Setting Default Description
kaicrit.compare.granularity word Diff unit: character, word (whitespace-preserving), or line.
kaicrit.compare.combineSubstitutions true Merge an adjacent deletion + addition into one {~~old~>new~~} substitution.
kaicrit.compare.ignoreWhitespace false Ignore whitespace-only differences (similar to git diff -w). Tokens that differ only in whitespace — and pure-whitespace insertions/deletions — are not reported as changes.
kaicrit.compare.outputLanguage auto Language mode for the result: auto (match file 2), plaintext, or markdown.
kaicrit.compare.maxDiffTokens 4000000 Safety guard: the maximum allowed token product (file 1 tokens × file 2 tokens) before a compare is treated as too large. 0 disables the guard.

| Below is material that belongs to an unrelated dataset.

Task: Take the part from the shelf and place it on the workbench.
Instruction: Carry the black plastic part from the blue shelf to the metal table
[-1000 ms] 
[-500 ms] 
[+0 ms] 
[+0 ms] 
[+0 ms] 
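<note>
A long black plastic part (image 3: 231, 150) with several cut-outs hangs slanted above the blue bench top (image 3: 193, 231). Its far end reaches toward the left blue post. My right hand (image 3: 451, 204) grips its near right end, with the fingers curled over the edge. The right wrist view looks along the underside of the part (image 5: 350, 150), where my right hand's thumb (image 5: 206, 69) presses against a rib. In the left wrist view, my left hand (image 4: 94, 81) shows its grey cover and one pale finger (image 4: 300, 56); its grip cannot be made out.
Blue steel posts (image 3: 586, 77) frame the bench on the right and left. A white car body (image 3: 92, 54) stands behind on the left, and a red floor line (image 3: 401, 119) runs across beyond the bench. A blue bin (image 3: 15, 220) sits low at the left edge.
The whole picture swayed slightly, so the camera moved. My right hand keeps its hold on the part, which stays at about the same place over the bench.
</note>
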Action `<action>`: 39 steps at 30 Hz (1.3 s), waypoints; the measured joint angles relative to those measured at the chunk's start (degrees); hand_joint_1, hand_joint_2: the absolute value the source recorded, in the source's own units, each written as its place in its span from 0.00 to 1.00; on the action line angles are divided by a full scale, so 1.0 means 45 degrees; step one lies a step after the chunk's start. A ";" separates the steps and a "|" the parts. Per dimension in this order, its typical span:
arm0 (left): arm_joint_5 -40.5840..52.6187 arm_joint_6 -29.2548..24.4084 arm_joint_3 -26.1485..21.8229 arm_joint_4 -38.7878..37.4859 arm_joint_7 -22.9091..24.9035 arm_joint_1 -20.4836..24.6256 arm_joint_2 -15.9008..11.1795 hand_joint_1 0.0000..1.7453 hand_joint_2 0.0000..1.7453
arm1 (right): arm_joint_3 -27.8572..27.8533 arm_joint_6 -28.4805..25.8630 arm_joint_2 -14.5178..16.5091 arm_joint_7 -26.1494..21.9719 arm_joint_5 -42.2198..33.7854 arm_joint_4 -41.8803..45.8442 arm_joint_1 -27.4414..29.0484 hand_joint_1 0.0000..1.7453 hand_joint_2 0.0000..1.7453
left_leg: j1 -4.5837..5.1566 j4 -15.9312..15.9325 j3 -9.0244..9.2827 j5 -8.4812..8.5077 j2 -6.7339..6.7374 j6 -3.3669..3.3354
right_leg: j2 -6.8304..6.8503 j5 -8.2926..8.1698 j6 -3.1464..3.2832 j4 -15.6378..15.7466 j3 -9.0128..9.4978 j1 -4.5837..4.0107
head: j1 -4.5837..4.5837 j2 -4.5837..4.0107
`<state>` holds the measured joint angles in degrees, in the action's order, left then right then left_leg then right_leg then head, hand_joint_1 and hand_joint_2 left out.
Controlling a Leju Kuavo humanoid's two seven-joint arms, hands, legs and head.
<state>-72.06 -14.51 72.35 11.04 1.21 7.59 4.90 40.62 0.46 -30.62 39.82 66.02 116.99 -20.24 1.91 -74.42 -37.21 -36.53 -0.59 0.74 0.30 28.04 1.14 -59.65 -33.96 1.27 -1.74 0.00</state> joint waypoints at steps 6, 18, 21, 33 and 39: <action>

The diff engine uses Myers' shortest-edit-script algorithm; whitespace is kept as standalone tokens so the reconstruction invariant holds at every granularity. When ignoreWhitespace is on, tokens are matched after stripping whitespace and any residual whitespace-only markers are suppressed, while the original tokens are always emitted verbatim.

Size guard

Myers' diff snapshots its working array on every step, so its worst-case cost is O((n+m)·D) in time and memory, where D is the edit distance. For two very different files D approaches n+m, degrading towards O((n+m)²) — on huge inputs (especially at character granularity) an unbounded run can freeze or OOM the extension host.

kaicrit.compare.maxDiffTokens caps this. Before each diff the engine estimates the cost as the token product n·m and compares it to the limit (default 4 000 000). When the limit is exceeded:

  1. The compare automatically retries at line granularity (far fewer tokens) and shows an informational notice that it did so.
  2. If even the line-level diff is over the limit, the compare is aborted with a warning suggesting you switch to line granularity or raise the limit.

The reconstruction invariant (reject → file 1, accept → file 2) always holds for whichever granularity actually produced the result. Set the limit to 0 to disable the guard entirely (not recommended for untrusted or very large files).